→ What you will do: Count the lines below that contain the word "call", and report only that number.

***

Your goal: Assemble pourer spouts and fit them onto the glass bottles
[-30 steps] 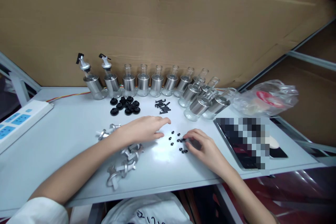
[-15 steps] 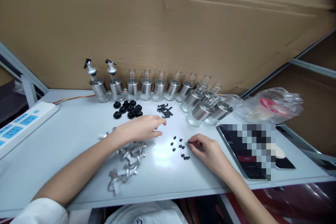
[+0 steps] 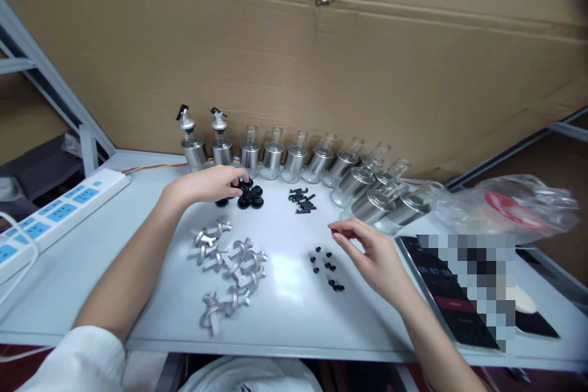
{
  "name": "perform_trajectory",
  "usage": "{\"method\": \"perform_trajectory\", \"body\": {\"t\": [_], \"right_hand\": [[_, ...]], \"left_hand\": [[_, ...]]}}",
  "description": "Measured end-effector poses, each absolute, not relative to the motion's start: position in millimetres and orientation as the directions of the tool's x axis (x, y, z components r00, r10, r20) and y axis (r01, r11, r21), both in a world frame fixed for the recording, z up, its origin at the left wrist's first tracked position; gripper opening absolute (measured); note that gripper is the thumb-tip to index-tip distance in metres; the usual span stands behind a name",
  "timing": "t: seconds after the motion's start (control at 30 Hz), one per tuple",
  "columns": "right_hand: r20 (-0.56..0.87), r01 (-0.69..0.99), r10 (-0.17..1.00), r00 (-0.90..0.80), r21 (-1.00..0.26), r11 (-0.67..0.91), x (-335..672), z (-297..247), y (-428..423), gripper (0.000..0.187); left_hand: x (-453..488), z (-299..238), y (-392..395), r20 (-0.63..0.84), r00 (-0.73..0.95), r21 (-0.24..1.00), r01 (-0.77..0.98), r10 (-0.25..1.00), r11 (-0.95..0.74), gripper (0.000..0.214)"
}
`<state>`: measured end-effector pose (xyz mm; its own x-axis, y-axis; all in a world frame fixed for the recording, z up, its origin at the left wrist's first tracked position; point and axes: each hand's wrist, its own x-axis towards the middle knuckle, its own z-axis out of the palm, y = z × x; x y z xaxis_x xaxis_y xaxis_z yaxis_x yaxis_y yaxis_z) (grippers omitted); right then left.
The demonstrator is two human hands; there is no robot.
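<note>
My left hand (image 3: 214, 185) reaches over a cluster of black rubber stoppers (image 3: 257, 192) at the back left. Its thumb and fingers are apart, around stoppers on the table; part of the cluster is hidden beneath it. Over the right half of the table, my right hand (image 3: 370, 251) pinches a small black plug (image 3: 334, 231) between thumb and forefinger. Several similar small plugs (image 3: 327, 266) lie scattered just left of that hand. Silvery pourer spouts (image 3: 234, 269) lie in a loose group nearer me on the left. Thin black levers (image 3: 302, 200) sit behind the plugs.
Glass bottles with metal sleeves (image 3: 296, 156) line the back; two at the left carry pourers (image 3: 219, 119). A power strip (image 3: 59, 211) lies on the left. To the right are a phone-like device (image 3: 443, 288) and a plastic bag (image 3: 528, 208). Cardboard (image 3: 275, 61) stands behind.
My left hand has moved left and back, from beside the levers to the stoppers. My right hand has lifted slightly away from the loose plugs, keeping its plug. The view has shifted left.
</note>
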<state>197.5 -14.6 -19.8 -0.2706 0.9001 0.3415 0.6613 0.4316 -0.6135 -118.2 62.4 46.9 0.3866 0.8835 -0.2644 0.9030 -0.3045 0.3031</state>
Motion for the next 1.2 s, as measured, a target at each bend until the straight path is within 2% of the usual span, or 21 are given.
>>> {"method": "perform_trajectory", "body": {"t": [0.1, 0.23, 0.4, 0.53, 0.67, 0.9, 1.2], "right_hand": [[0.386, 0.604, 0.856, -0.345, -0.606, 0.517, 175.9, -11.0, 3.4, 0.013], [0.339, 0.536, 0.798, -0.499, -0.602, 0.591, 157.0, -10.8, 25.0, 0.013], [0.276, 0.562, 0.816, -0.507, -0.612, 0.556, 167.1, -23.4, 29.4, 0.014], [0.253, 0.592, 0.823, -0.509, -0.591, 0.548, 175.6, -32.2, 27.5, 0.014], [0.249, 0.589, 0.81, -0.531, -0.579, 0.563, 174.3, -35.6, 28.0, 0.015], [0.243, 0.591, 0.791, -0.561, -0.552, 0.589, 175.4, -35.4, 27.7, 0.015], [0.231, 0.587, 0.795, -0.561, -0.566, 0.579, 175.9, -37.1, 27.0, 0.016]], "left_hand": [[-125.2, 50.2, 59.2, -0.348, 0.378, 0.262, 0.918, 0.858, -0.298, 0.033], [-117.3, 52.7, 52.0, -0.43, 0.423, 0.253, 0.905, 0.798, -0.343, 0.029], [-117.9, 44.0, 55.8, -0.541, 0.427, 0.25, 0.904, 0.724, -0.346, 0.038], [-122.8, 36.8, 61.0, -0.61, 0.413, 0.249, 0.91, 0.676, -0.332, 0.037], [-123.8, 33.7, 64.1, -0.636, 0.403, 0.238, 0.914, 0.658, -0.33, 0.032], [-123.6, 27.3, 67.8, -0.607, 0.465, 0.281, 0.884, 0.645, -0.372, 0.025], [-119.9, 23.0, 71.0, -0.598, 0.475, 0.326, 0.88, 0.646, -0.346, 0.019]]}}
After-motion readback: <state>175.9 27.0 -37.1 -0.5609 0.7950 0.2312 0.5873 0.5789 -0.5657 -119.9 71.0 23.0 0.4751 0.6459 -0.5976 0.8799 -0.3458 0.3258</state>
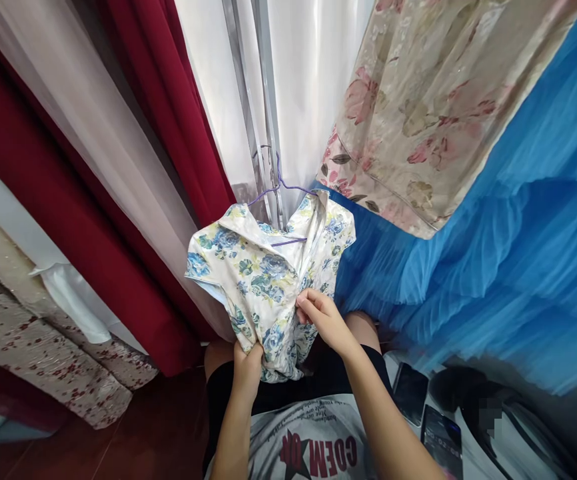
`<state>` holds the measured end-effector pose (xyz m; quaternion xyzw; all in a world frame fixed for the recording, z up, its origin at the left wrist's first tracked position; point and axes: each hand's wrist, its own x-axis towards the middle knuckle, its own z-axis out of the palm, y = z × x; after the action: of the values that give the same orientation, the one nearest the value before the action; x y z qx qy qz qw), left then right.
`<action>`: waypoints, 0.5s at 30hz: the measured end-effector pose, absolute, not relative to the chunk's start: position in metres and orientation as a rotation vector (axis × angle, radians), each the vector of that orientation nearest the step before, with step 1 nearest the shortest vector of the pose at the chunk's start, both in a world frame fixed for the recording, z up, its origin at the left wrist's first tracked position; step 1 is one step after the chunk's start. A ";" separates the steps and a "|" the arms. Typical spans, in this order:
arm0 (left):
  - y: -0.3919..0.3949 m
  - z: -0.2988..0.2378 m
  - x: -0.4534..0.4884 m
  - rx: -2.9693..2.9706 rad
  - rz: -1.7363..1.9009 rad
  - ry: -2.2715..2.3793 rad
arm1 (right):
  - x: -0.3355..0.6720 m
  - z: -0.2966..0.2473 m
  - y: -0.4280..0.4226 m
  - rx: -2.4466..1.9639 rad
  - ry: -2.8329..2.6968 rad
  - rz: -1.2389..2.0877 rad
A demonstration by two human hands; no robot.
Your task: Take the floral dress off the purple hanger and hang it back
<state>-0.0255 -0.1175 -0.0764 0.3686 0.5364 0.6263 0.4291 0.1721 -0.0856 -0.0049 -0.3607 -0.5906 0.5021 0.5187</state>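
Bunching the dress [263, 267] hem in tightly closed left hand [247, 363] fingers [254, 352]; pinching its front with the right hand [321, 317]; glimpsing only part of the hanger [281, 185].

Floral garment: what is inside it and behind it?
Inside the floral garment, a purple hanger shows at the neck; its shoulders are covered by cloth. Behind stand a metal pole and white curtain; the pole's base is hidden.

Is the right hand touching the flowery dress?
Touching: the head view shows the right hand pinching the flowery dress at its front edge.
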 end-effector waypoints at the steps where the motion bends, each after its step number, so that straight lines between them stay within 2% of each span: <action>1: -0.116 -0.078 -0.026 0.926 1.582 1.372 | 0.174 -0.007 -0.089 -0.863 -1.384 1.183; 7: -0.116 -0.082 -0.017 1.351 2.122 1.618 | 0.179 -0.011 -0.111 -0.945 -1.347 1.141; 11: -0.118 -0.067 0.013 1.791 1.877 1.456 | 0.173 -0.008 -0.116 -0.979 -1.402 1.171; 15: -0.110 -0.052 0.038 1.858 1.648 1.347 | 0.170 -0.006 -0.116 -0.977 -1.405 1.235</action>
<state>0.0379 -0.1099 -0.0515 0.6494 0.4707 0.5761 0.1575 0.1699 -0.1158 -0.0058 -0.4026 -0.5794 0.5092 0.4930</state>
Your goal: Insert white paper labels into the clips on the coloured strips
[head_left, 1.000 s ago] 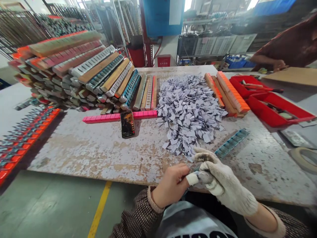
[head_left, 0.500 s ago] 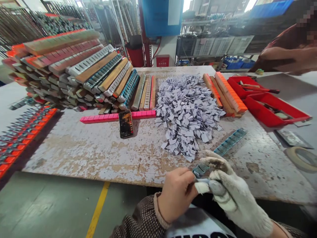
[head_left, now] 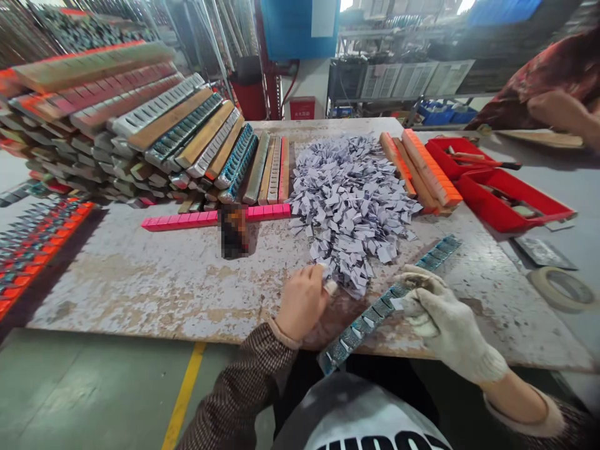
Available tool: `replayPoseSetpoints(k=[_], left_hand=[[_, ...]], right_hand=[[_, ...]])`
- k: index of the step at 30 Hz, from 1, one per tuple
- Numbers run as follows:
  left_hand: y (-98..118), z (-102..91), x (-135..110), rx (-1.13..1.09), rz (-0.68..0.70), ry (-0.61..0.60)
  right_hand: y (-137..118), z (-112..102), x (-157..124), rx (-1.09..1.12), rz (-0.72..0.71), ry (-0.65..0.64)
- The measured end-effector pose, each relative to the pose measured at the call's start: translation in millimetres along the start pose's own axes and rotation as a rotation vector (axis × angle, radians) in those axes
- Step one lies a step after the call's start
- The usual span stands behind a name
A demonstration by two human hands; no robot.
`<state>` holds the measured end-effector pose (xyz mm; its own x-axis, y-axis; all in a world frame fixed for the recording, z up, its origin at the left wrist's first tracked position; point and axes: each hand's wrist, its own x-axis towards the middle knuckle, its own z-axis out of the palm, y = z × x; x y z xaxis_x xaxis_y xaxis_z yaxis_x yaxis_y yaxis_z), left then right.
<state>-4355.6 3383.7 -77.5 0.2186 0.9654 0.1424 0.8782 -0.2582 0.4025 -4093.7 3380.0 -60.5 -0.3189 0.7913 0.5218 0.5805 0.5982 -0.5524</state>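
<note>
Paper sits pinched in the right hand (left hand: grip, I cannot tell).

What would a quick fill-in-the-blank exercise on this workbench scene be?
1. The right hand, at the nearer teal strip, wears a white ____.
2. The hand beside the pale pieces is the person's ____ one.
3. Both open bins are ____.

Missing words: glove; left; red.
</note>
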Motion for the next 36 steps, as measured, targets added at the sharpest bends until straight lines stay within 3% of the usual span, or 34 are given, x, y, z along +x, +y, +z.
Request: replayPoseSetpoints(k=[3, 8, 19, 25, 31, 33, 36], left_hand=[[-14, -0.1, 18, 0.163, -0.036, -0.127], [-11, 2.7, 27, 0.149, -0.040, -0.153], [-19, 4.1, 38, -0.114, -0.102, -0.202], [-22, 8.2, 26, -0.343, -0.150, -0.123], [-4, 6.9, 1, -1.240, -0.147, -0.026], [11, 0.7, -7, -1.294, -0.047, 0.004], [32, -8.4, -17, -1.196, 0.150, 0.080]], right_hand=[[15, 5, -4, -0.227, -0.119, 0.003], [17, 9, -11, -0.406, -0.277, -0.123], [3, 23, 3, -0.404, -0.263, -0.296], [17, 21, -5, -0.289, -0.289, -0.262], [13, 10, -4, -0.034, -0.078, -0.157], [3, 12, 2, 0.022, -0.022, -0.135], [-15, 19, 13, 0.248, 0.114, -0.149]])
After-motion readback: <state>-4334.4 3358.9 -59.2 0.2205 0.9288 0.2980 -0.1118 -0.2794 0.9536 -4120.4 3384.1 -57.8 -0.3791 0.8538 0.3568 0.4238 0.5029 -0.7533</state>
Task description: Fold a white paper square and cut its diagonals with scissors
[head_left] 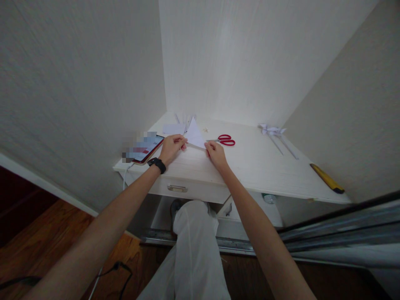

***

→ Solution for this exercise: 2